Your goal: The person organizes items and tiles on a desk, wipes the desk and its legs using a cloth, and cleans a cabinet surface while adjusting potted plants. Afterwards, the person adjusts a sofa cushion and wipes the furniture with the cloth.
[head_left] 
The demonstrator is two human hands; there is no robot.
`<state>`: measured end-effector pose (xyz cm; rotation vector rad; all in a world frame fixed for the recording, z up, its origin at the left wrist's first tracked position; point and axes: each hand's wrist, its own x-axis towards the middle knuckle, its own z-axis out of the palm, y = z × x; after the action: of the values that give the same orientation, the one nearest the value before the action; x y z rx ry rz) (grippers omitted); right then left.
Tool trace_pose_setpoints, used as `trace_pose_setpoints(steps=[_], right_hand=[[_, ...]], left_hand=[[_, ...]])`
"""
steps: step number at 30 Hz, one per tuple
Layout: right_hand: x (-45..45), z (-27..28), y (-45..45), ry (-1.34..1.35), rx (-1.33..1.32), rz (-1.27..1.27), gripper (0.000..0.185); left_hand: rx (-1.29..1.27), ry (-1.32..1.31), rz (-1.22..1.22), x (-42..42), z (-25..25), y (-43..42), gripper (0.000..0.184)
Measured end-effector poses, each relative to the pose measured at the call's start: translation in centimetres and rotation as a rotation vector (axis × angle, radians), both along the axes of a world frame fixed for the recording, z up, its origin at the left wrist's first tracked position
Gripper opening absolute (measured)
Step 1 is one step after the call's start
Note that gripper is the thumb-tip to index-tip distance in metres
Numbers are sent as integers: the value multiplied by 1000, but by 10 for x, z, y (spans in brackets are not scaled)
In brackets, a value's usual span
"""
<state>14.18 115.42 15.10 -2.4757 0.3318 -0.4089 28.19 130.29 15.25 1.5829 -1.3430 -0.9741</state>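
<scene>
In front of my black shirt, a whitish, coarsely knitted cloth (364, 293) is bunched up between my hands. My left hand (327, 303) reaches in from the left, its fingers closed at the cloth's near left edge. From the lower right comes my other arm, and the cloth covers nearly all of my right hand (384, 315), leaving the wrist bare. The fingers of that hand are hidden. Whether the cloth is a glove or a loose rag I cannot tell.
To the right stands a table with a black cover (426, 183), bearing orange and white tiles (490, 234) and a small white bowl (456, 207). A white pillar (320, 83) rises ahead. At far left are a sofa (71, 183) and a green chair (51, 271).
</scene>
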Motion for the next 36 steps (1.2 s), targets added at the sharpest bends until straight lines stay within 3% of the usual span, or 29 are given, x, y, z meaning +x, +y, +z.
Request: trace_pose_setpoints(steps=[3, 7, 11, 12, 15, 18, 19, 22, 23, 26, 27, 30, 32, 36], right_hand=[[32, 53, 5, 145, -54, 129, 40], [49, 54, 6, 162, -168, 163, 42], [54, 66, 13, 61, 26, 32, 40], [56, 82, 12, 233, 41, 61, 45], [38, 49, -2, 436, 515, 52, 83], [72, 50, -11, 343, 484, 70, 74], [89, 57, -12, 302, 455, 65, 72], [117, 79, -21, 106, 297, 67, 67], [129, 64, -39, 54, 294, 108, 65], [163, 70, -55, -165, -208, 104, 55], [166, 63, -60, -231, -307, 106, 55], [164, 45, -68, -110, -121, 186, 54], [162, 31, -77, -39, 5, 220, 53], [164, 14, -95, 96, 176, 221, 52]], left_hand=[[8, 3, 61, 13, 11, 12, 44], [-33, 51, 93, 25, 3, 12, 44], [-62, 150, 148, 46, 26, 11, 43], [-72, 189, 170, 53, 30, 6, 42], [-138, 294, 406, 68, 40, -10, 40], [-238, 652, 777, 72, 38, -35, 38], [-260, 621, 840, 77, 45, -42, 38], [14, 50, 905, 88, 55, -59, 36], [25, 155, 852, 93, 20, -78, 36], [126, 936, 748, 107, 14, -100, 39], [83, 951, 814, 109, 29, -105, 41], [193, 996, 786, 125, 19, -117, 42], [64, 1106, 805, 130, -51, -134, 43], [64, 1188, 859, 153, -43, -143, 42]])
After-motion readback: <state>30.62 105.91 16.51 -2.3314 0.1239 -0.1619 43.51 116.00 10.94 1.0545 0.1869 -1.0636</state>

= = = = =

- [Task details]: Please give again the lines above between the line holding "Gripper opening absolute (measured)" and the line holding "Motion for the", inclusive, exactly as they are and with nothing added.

- [Response to this task]:
Gripper opening absolute (measured)
Step 1 is one step after the call's start
Note that gripper is the thumb-tip to index-tip distance in metres
Numbers are sent as integers: the value multiplied by 1000, but by 10 for x, z, y (spans in brackets are not scaled)
In brackets, a value's usual span
"""
<state>14.18 115.42 15.10 -2.4757 0.3318 -0.4089 28.19 130.29 15.25 1.5829 -1.3430 -0.9741</state>
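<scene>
In front of my black shirt, a whitish, coarsely knitted cloth (364, 293) is bunched up between my hands. My left hand (327, 303) reaches in from the left, its fingers closed at the cloth's near left edge. From the lower right comes my other arm, and the cloth covers nearly all of my right hand (384, 315), leaving the wrist bare. The fingers of that hand are hidden. Whether the cloth is a glove or a loose rag I cannot tell.
To the right stands a table with a black cover (426, 183), bearing orange and white tiles (490, 234) and a small white bowl (456, 207). A white pillar (320, 83) rises ahead. At far left are a sofa (71, 183) and a green chair (51, 271).
</scene>
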Motion for the next 36 steps (1.2 s), targets added at the sharpest bends until straight lines stay within 3% of the usual span, or 29 are given, x, y, z meaning +x, +y, +z.

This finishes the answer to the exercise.